Where his memory kicks in is the Taaka vodka billboard. Whether or not his eyes were open before then, his first visual recollection is the billboard, and his first sensation was the bizarre instability he felt staring at it, because the billboard was moving—was shifting within his frame of vision as though tilting from the collapse of its support structure, as though sliding off its struts. He was simultaneously aware of a strange and very close sound: the faint scritch of something on the asphalt beneath him. The tilting billboard above, the scrape-sound below: Neither made sense to him until he glanced down, but what he saw there didn’t make sense to him either, because those were his own red Nikes on the asphalt, which meant he was out of his chair.
Which meant he was asleep, and dreaming. Except that he wasn’t. He was awake, and he was standing.

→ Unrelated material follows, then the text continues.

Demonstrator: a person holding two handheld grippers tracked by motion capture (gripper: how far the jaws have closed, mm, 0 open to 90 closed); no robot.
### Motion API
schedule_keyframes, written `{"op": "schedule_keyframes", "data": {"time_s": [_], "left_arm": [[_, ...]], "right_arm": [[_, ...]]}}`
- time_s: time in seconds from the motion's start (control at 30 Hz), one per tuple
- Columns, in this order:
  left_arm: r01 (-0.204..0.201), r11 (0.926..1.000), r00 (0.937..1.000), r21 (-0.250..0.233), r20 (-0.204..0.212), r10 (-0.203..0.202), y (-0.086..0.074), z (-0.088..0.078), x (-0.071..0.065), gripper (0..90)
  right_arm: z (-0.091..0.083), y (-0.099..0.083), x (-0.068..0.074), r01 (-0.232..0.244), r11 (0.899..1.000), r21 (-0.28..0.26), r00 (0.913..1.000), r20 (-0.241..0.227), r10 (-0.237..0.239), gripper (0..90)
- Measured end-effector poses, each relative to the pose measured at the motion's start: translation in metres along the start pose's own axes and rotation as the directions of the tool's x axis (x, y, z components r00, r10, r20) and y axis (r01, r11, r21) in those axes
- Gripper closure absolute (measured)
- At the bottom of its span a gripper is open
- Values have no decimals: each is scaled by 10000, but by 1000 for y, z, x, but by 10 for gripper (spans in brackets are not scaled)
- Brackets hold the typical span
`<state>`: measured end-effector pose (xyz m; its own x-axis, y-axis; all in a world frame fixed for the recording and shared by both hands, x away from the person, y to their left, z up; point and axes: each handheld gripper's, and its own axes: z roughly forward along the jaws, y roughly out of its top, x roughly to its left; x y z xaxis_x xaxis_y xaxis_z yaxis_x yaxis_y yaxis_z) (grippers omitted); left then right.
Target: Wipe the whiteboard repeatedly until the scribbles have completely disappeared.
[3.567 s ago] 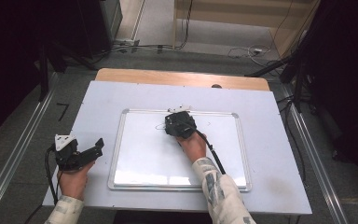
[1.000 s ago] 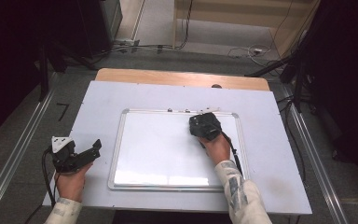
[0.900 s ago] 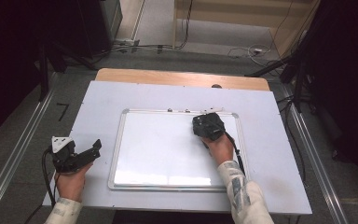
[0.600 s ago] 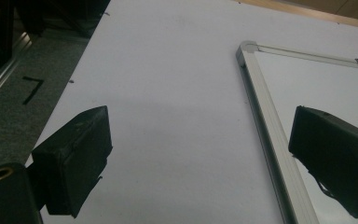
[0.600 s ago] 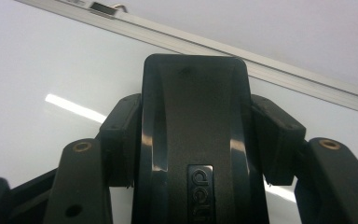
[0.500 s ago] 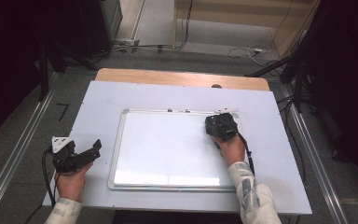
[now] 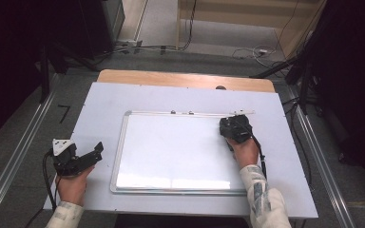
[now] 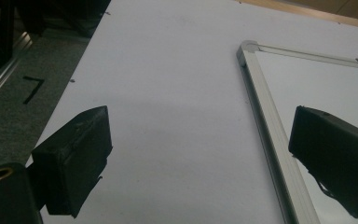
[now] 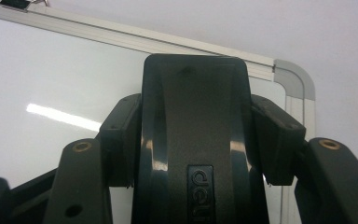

And what’s more—he was walking. He watched his left foot rise and then descend back to the asphalt a few inches ahead of its former position: That was walking, yes, that was its very definition. He matched that step with his right foot—by now he was consciously controlling his feet, his heart flopping in his chest like a mullet in a bucket. Cameron Harris, whose spine had been severed in Afghanistan, who’d been assured and reassured by brigades of medical authorities that he would never walk again, was walking slowly but steadily across the Biz-E-Bee parking lot, his chest so frenzied with fear and disbelief and incipient exultation that he felt himself gasping for oxygen.
At that very moment, just across Reconfort Avenue, Mrs. Dooley glanced up from her quilting for no other reason than that Mrs. Dooley was always glancing up. What she spotted across the street caused her
hands to bunch and shake, her quilting needle drawing a speckle of blood from a fingertip. For a moment she sat frozen, suspicious of hallucinations; in his final dementia-wracked years her husband, Bobby, had claimed to have seen his mother roaming their house, all the more remarkable and disturbing because as an orphan Bobby had never met his mother. She adjusted her glasses as a further guard, this time against a trick of the eye—but no, there he was, little almost-trouble Cameron Harris, his bottom half rendered useless by war, taking another fragile step forward like someone negotiating a high ledge or the thin ice of a frozen pond, each step cautious and consequential. “Holy Jesus,” she whispered, rising from her chair and shuffling in her house slippers to her porch rail. And then, when he managed another step, this one longer and more confident and all but graceful save the buckling of his bony out-of-practice legs, she raised her head and with the same strength on which she’d drawn to survive four hours in a floating refrigerator she bellowed across Reconfort Avenue: “HOLY JESUS PRAISE YOUR NAME.”